# The problem
Write out all the material verbatim, line by line.

# Given data
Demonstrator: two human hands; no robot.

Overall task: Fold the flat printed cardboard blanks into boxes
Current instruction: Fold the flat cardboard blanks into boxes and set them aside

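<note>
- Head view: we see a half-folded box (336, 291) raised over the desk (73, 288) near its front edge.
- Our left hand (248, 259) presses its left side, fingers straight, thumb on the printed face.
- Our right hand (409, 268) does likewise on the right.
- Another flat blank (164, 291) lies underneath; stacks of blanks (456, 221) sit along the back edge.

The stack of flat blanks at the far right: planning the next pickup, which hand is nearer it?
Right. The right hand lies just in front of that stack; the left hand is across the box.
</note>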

# Reply
Demonstrator: two human hands; no robot.

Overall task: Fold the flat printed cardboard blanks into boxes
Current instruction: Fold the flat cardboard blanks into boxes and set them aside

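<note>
- Head view: we see a half-folded box (336, 291) raised over the desk (73, 288) near its front edge.
- Our left hand (248, 259) presses its left side, fingers straight, thumb on the printed face.
- Our right hand (409, 268) does likewise on the right.
- Another flat blank (164, 291) lies underneath; stacks of blanks (456, 221) sit along the back edge.

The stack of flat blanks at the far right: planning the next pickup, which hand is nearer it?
Right. The right hand lies just in front of that stack; the left hand is across the box.
</note>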

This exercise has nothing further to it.